*Task description*.
Would you return the lines between the one holding "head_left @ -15" and the one holding "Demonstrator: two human", inclusive, and only those, exactly as they stand in the listing below?
========
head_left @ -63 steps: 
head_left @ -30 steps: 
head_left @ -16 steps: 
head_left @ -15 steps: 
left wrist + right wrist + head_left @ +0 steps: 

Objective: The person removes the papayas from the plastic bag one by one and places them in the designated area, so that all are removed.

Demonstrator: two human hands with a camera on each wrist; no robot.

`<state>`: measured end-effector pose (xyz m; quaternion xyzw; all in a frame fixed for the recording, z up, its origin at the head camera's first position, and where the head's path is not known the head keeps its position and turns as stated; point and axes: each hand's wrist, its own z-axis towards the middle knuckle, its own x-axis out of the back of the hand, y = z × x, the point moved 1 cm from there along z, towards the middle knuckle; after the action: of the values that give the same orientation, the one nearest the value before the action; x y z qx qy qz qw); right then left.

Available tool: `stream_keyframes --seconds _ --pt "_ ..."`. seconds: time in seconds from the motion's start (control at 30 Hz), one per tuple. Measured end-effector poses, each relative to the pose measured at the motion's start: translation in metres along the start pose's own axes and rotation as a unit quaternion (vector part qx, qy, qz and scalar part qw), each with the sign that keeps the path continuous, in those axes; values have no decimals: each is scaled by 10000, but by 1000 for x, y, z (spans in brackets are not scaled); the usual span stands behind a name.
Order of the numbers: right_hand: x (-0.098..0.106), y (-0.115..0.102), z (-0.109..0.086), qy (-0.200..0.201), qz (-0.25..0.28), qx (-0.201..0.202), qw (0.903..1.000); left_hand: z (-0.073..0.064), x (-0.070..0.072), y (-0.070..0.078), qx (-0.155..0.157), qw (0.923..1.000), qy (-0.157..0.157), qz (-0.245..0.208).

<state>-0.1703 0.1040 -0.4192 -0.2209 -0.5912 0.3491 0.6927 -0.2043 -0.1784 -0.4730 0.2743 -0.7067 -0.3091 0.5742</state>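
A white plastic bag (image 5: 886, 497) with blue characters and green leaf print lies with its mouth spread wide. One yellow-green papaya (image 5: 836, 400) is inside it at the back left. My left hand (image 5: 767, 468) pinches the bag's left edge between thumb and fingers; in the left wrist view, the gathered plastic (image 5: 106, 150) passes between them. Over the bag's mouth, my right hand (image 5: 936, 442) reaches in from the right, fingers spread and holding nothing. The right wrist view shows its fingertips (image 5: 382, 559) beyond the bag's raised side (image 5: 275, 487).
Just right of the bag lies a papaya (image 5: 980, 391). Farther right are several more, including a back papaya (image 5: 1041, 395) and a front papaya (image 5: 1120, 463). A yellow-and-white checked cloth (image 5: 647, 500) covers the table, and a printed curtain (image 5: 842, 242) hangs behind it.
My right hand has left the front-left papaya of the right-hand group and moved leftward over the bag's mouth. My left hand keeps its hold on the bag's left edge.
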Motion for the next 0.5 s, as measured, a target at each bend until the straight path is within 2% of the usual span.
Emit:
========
*Answer box*.
head_left @ -15 steps: 
left wrist + right wrist + head_left @ +0 steps: 

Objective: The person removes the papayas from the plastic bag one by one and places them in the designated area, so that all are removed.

Demonstrator: two human hands with a camera on each wrist; no robot.

That was the complete answer.